• TASK OBJECTIVE
Output all of the material exactly; leave out no line.

• RECORDED DATA
━━━━

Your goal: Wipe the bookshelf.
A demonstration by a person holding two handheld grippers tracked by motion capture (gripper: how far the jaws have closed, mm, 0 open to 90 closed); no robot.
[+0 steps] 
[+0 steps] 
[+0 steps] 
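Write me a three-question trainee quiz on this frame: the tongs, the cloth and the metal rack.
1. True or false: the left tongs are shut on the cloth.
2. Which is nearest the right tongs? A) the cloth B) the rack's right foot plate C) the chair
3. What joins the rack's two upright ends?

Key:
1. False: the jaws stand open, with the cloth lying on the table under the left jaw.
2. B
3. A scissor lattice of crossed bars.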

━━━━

• RESPONSE FOR THIS EXERCISE
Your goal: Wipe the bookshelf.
A demonstration by a person holding two handheld grippers tracked by motion capture (gripper: how far the jaws have closed, mm, 0 open to 90 closed); no robot.
[+0 steps] 
[+0 steps] 
[+0 steps] 
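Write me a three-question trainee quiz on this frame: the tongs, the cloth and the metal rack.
1. True or false: the left tongs are shut on the cloth.
2. Which is nearest the right tongs? A) the cloth B) the rack's right foot plate C) the chair
3. What joins the rack's two upright ends?

Key:
1. False: the jaws stand open, with the cloth lying on the table under the left jaw.
2. B
3. A scissor lattice of crossed bars.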

No further answer is needed.